WORK TASK:
Find every line with the string "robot" in the material below and copy it.
● ● ● ● ● ● ●
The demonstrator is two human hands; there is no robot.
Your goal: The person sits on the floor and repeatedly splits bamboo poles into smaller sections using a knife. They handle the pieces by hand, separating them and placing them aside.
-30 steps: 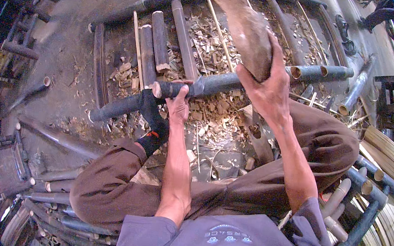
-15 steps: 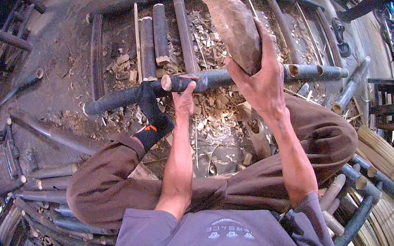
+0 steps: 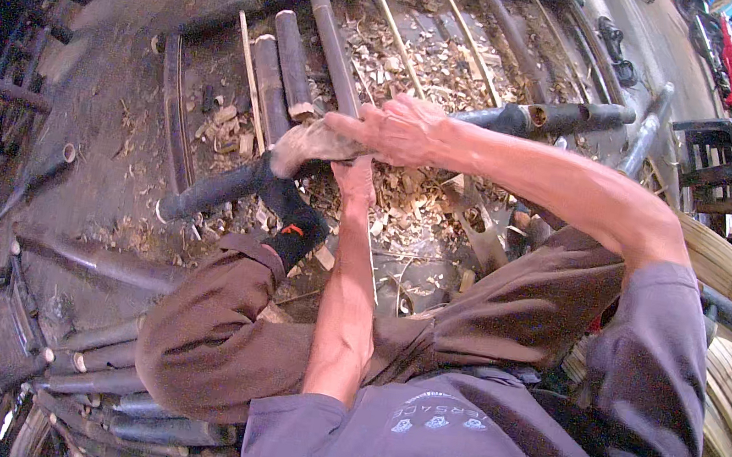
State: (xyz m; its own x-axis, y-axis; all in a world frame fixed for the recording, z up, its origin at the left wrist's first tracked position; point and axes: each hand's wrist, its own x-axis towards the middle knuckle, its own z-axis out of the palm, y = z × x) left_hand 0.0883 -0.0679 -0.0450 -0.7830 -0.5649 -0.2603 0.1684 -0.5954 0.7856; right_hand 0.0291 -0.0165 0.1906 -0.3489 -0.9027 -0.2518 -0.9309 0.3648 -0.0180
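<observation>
- A long dark bamboo pole [image 3: 214, 192] lay across the ground in front of the seated person, running from lower left up toward the right, its far stretch [image 3: 575, 117] showing a hollow cut end.
- Pale wood chips [image 3: 425, 61] were heaped all around it, between other split poles laid side by side.
- The right hand [image 3: 402, 130] reached across from the right, fingers clenched around a pale, blurred tool [image 3: 308, 145] whose tip met the pole; it looked like a wooden-handled blade, though the blur left that unsure.
- The left hand [image 3: 356, 176] sat just under the right, forearm straight out from the body; whether it was gripping the pole could not be told, the right hand covering it.
- A dark-socked foot [image 3: 289, 214] pressed against the pole just beside the hands.
- The pole's middle was hidden behind both hands.
</observation>
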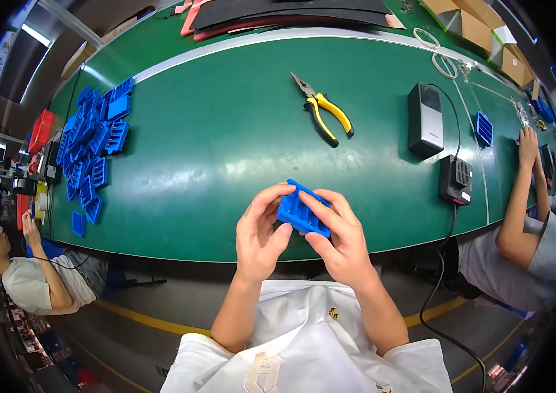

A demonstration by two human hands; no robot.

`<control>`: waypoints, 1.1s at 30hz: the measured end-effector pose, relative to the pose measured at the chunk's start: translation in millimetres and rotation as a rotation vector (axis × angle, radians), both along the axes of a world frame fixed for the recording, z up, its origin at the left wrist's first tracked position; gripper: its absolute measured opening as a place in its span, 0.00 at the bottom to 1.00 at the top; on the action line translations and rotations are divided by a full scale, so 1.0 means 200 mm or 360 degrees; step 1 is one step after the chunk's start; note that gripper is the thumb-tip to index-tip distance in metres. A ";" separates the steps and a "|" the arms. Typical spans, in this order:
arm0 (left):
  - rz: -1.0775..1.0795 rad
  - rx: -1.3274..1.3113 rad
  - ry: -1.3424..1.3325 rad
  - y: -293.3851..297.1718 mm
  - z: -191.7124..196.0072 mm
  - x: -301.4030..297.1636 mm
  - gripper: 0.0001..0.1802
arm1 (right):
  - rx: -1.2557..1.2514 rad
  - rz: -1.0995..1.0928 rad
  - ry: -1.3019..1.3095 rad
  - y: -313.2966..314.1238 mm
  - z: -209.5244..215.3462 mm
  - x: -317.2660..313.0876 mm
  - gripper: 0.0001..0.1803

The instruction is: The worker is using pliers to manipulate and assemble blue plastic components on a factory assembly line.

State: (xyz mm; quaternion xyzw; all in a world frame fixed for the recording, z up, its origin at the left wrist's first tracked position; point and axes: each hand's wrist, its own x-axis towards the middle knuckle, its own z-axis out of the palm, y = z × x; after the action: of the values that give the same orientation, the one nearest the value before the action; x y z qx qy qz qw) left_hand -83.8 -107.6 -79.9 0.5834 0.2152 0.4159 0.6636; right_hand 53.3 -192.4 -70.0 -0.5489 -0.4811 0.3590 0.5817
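Between my two hands, just above the near edge of the green table, is a blue plastic battery holder [299, 211] with slots along it, tilted. My left hand [261, 229] grips its left end, thumb below and fingers at the top edge. My right hand [342, 236] closes on the right side, with a finger lying across the slots. Small metal contacts seem to sit inside, too small to make out well. Beyond the hands lie needle-nose pliers [322, 108] with yellow and black handles, jaws pointing away to the left.
Blue holders form a heap [91, 134] at the left; another holder [483, 129] lies far right. A silver-black power bank [426, 120] and a black cabled box [455, 180] stand at right. Black sheets [291, 14] lie at the back. Co-workers sit on both sides.
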 end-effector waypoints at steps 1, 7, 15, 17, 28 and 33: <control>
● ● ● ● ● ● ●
FINISHED EXERCISE:
The demonstrator is two human hands; there is no robot.
A demonstration by two human hands; no robot.

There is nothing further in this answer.